I have a dataset where I have two columns of ID
and Category
.
An ID
may have more than one unique category. My goal is to identify and count those IDs that have two categories: a & b
This is a snapshot of the dataset:
ID <- c(1,2,1,3,1,2,3,4,5,4,5)
category <- c("a", "a", "b", "a", "c", "a", "b", "b", "c", "d", "c")
ID category
1 1 a
2 2 a
3 1 b
4 3 a
5 1 c
6 2 a
7 3 b
8 4 b
9 5 c
10 4 d
11 5 c
In this example, IDs 1 & 3
have categories a & b
.
So, I need to identify such IDs and also count the total number of such IDs.

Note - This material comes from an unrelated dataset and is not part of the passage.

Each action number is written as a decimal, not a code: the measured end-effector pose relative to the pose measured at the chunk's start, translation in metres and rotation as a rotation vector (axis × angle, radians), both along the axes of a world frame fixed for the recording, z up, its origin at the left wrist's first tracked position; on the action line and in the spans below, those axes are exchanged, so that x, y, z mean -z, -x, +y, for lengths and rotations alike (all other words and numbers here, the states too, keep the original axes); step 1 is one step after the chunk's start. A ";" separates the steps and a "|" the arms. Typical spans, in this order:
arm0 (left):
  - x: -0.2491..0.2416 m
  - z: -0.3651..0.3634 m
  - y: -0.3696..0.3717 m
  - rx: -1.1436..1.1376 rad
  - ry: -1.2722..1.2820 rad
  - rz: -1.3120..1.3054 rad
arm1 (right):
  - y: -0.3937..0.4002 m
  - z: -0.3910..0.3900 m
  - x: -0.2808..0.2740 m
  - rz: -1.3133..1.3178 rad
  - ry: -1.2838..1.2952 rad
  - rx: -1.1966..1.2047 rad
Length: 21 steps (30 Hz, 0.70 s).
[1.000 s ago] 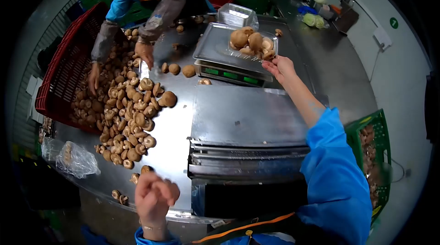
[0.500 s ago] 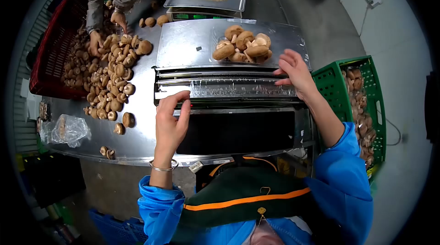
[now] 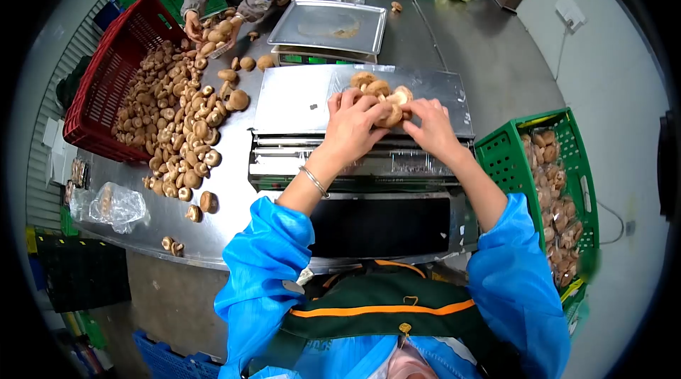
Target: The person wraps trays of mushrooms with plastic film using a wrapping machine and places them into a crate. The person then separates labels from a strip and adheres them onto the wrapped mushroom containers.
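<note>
A heap of brown shiitake mushrooms (image 3: 383,86) sits on the metal top of the film-wrapping machine (image 3: 294,99). My left hand (image 3: 351,122) is on the heap's left and near side, its fingers curled over the mushrooms. From the right, my right hand (image 3: 434,129) has its fingers bent against the same heap. Whether a tray lies under the mushrooms is hidden by my hands. Below my wrists run the machine's film rollers (image 3: 284,154) and a black plate (image 3: 379,226) nearest my body.
Loose mushrooms (image 3: 191,120) spill from a tipped red crate (image 3: 92,99). Across the table, a co-worker's hands (image 3: 193,24) hold a clear tray of mushrooms. A scale with a metal tray (image 3: 330,24) stands behind the machine. Wrapped mushroom packs (image 3: 557,194) fill a green crate (image 3: 511,159) at right.
Both my hands have moved forward from the film rollers onto the mushroom heap. The co-worker's hands have lifted a clear tray of mushrooms from the pile. The camera view has shifted slightly.
</note>
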<state>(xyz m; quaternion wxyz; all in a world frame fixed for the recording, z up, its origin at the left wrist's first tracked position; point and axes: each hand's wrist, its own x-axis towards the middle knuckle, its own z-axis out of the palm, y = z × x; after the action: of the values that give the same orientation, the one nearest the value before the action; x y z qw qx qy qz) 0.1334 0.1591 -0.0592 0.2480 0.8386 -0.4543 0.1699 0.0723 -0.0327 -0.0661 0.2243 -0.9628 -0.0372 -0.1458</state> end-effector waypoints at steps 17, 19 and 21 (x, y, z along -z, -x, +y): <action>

I truly appreciate your help in advance.
CodePudding user response:
We may do
library(dplyr)
df1 %>%
group_by(ID) %>%
filter(all(c("a", "b") %in% category)) %>%
ungroup %>%
distinct(ID)
-output
# A tibble: 2 × 1
ID
<dbl>
1 1
2 3
CodePudding user response:
Not sure what the expected output should look like, but here you have the distinct
ID
s that have categories a and b:
data.frame(ID, category) %>%
group_by(ID) %>%
filter(any(category == "a") & any(category == "b")) %>%
distinct(ID)
# ID
#1 1
#2 3